Haha! Thanks to my Google-fu, I have found an SO answer that may interest you. Basically, the answer is going against the "don't overload operators unless you really have to" argument by overloading the bitwise-OR operator to provide shell-like piping, resulting in Python code like this:

for i in xrange(2,100) | sieve(2) | sieve(3) | sieve(5) | sieve(7):
    print i

What it does, conceptually, is pipe the list of numbers from 2 to 99 (xrange(2, 100)) through a sieve function that removes multiples of a given number (first 2, then 3, then 5, then 7). This is the start of a prime-number generator, though generating prime numbers this way is a rather bad idea. But we can do more:

for i in xrange(2,100) | strify() | startswith(5):
    print i

This generates the range, then converts all of them from numbers to strings, and then filters out anything that doesn't start with 5.

The post shows a basic parent class that allows you to overload two methods, map and filter, to describe the behavior of your pipe. So strify() uses the map method to convert everything to a string, while sieve() uses the filter method to weed out things that aren't multiples of the number.

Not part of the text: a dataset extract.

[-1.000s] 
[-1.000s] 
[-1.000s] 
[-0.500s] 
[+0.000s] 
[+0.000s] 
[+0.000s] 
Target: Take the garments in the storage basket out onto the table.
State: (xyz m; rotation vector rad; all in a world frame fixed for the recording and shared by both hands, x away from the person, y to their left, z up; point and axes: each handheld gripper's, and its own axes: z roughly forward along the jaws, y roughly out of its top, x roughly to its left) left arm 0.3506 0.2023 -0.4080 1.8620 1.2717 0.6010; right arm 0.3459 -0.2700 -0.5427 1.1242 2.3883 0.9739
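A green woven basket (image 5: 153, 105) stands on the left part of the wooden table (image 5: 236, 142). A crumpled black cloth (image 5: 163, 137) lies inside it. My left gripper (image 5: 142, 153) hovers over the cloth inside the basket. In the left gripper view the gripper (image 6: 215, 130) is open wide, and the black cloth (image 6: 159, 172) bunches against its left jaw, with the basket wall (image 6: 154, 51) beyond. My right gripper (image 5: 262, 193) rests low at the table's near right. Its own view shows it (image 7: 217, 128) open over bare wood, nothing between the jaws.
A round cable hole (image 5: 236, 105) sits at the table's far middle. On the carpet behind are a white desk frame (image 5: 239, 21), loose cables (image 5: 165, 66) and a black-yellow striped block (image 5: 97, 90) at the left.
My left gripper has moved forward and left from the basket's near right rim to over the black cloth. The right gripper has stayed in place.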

It's quite clever, though perhaps that means it's not very Pythonic, but it demonstrates what you are after and a technique to get it that can probably be applied easily to other languages.

Chris Lutz
Not bad. I voted up of course, but my qualms are none of the functions are executed in parallel. What I really want is something more like the Erlang and Java answers.
cdiggins
@cdiggins - Your qualms are an implementation detail. This same functionality could have easily been implemented in C (or even assembly?) to take advantage of parallelism, and because all the brute work is done in the base class, derived classes written in pure Python would still get that power (the two methods that you have to overload - `map` and `filter` - only work on one element at a time). Of course, if we're willing to implement it, we could do the same for most regular functional constructs, with or without the Unix-pipe interface.
Chris Lutz
+1 for beauty and horror at the same time.
Stefano Borini
A: 

Thanks to all of the great answers and comments, here is a summary of what I learned:

It turns out that there is an entire paradigm related to what I am interested in called Flow-based programming. A good example of a language designed specially for flow-based programming is Hartmann pipelines. Hartamnn pipelines generalize the idea of streams and pipes used in Unix and other OS's, to allows for multiple input and output streams (rather than just a single input stream, and two output streams). Erlang contains powerful abstractions that make it easy to express concurrent processes in a manner which resembles pipes. Java provides PipedInputStream and PipedOutputStream which can be used with threads to achieve the same kind of abstractions in a more verbose manner.

cdiggins
A: 

Are you looking at the F# |> operator? I think you actually want the >> operator.